* [Task requirements]: From the line with "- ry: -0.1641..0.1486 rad" down to the final line of the material, please transcribe everything exactly, but leave the pictures out.
◇ ◇ ◇
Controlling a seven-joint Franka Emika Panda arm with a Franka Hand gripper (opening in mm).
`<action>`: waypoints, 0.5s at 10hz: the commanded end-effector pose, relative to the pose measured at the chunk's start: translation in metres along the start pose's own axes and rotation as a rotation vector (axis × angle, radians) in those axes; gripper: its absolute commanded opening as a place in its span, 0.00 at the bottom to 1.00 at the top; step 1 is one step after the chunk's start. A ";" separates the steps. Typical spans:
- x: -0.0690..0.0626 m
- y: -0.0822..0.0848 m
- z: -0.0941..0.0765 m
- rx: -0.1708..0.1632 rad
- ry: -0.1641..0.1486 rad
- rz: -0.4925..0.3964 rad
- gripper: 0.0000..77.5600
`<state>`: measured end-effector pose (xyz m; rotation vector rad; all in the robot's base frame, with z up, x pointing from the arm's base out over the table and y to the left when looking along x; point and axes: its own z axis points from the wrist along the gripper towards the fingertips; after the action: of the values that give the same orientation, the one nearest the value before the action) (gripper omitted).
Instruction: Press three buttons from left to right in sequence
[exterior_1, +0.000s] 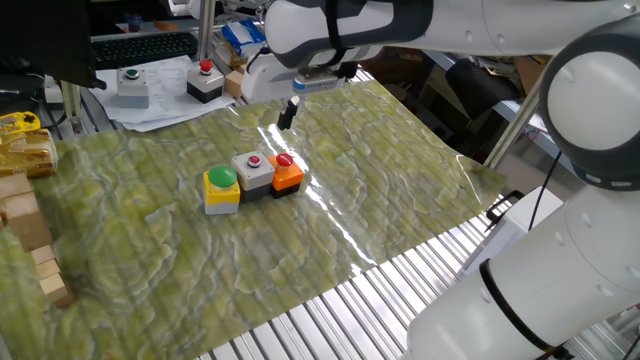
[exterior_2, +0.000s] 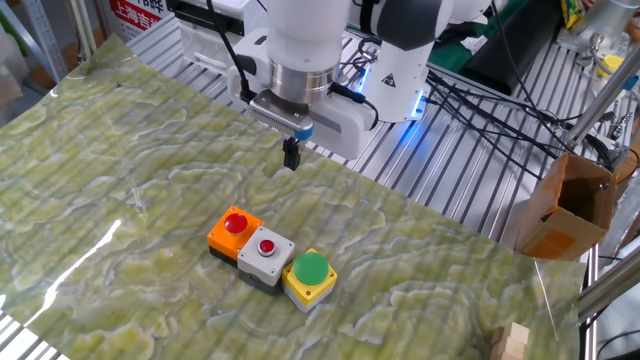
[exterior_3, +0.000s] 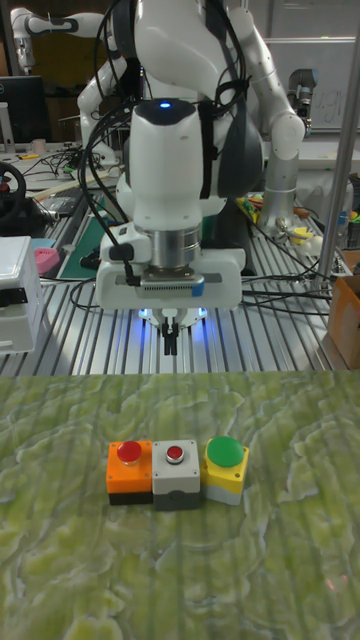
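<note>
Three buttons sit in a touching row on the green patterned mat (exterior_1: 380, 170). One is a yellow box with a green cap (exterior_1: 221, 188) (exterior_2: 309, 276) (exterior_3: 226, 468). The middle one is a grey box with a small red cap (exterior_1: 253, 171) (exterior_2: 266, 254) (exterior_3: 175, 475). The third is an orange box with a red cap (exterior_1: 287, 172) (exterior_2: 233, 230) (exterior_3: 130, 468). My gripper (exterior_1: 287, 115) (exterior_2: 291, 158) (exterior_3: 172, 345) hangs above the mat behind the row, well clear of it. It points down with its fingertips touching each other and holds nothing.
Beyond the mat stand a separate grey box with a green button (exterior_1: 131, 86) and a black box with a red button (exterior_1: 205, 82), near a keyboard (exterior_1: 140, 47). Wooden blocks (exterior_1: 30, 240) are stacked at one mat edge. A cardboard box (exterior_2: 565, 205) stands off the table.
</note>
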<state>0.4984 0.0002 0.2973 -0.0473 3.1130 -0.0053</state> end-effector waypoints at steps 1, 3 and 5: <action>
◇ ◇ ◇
* [Response]:
- ry: -0.1641..0.1486 rad
- rz: -0.4925..0.3964 rad
- gripper: 0.0000..77.5600
`<state>`: measured end-effector pose (xyz m; rotation vector rad; all in the robot's base frame, with z up, x pointing from the arm's base out over the table and y to the left when looking along x; point and axes: its own z axis points from the wrist along the gripper towards the fingertips; after the action: of the values that give the same orientation, the one nearest the value before the action) (gripper omitted).
Instruction: Press three buttons from left to right in sequence
[exterior_1, +0.000s] 
[exterior_2, +0.000s] 
[exterior_3, +0.000s] 
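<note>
Three buttons sit in a touching row on the green patterned mat (exterior_1: 380, 170). One is a yellow box with a green cap (exterior_1: 221, 188) (exterior_2: 309, 276) (exterior_3: 226, 468). The middle one is a grey box with a small red cap (exterior_1: 253, 171) (exterior_2: 266, 254) (exterior_3: 175, 475). The third is an orange box with a red cap (exterior_1: 287, 172) (exterior_2: 233, 230) (exterior_3: 130, 468). My gripper (exterior_1: 287, 115) (exterior_2: 291, 158) (exterior_3: 172, 345) hangs above the mat behind the row, well clear of it. It points down with its fingertips touching each other and holds nothing.
Beyond the mat stand a separate grey box with a green button (exterior_1: 131, 86) and a black box with a red button (exterior_1: 205, 82), near a keyboard (exterior_1: 140, 47). Wooden blocks (exterior_1: 30, 240) are stacked at one mat edge. A cardboard box (exterior_2: 565, 205) stands off the table.
</note>
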<state>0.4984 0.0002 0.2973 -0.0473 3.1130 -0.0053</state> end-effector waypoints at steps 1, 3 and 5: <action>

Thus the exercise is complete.